Back in September after hearing a presentation from Jamie Stephen of Torchlight Bioresources Inc. council passed a resolution to apply for a grant from the Municipal Greenhouse Gas Challenge Fund which operates with revenues from the province’s cap and trade system.
The system would involve a central energy centre where wood chips would be burned in specialized equipment heating water in a boiler that water then distributed throughout a series of underground pipes providing heat and water heating to buildings in the downtown area of Haliburton Village.
At an April 23 council meeting Stephen who drew up the grant application on behalf of the township said the grant represented about half of the costs to develop the project.
“That was a central component of the bioheat project moving ahead” he said. Stephen seemed optimistic a federal grant would help top up that amount.

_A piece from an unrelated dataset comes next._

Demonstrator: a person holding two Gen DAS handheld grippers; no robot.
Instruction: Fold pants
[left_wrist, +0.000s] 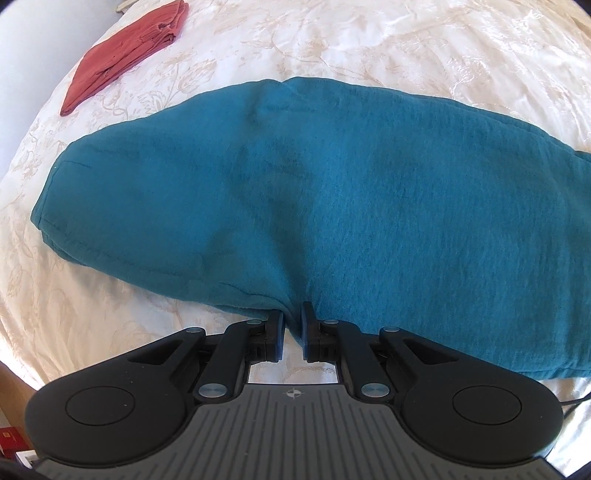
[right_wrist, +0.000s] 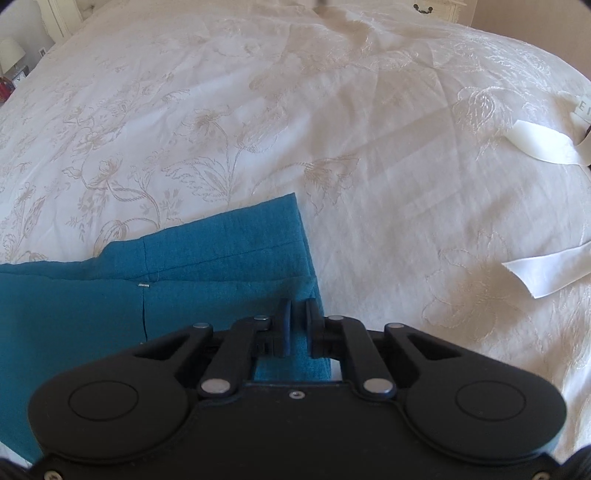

The municipality would own the system’s infrastructure and a utility governed by a corporation with a board would be responsible for the operation of the system. A public-private partnership the municipality and a private consortium would split revenues 50/50 and each comprise half the composition of the board.
The project would ideally connect about 45 mostly commercial and municipal buildings in the downtown to the system.
Mayor Murray Fearrey wanted to know what kind of heating bills building owners would be looking at.
“Building owners are going to want to know what the cost is going to be before they sign onto this” Fearrey said.
Until engineering and costing are completed Stephen said it was not possible to offer an exact figure but said the goal is to reduce heating bills by up to 30 per cent.
“The goal is to make a substantial impact on the overall cost of heating” he said.
Stephen added that the more business owners who sign up to be part of the project the less the cost will be for each. There would be no mandate for building owners to connect to the system and they would still have their traditional heating system intact.
The wood chips used in the system would be purchased from Haliburton Forest under contract and Stephen had identified an unused piece of property at the intersection of Maple Avenue and York Street beside the library parking lot as a potential location for the energy centre. Stephen had preliminary renderings of what the facility might look like.
“I would like to dispel any notion people might have about a giant power plant” Stephen said. The images depicted a relatively small one-storey building that would include a lot of glass elements so passersby would be able to watch the process unfolding inside.
As for timelines “This year is all about planning and permitting and getting final costing” Stephen said.
The hope is for a building schedule to be finalized in the summer of 2019 and a public meeting on the project is to be held in the future.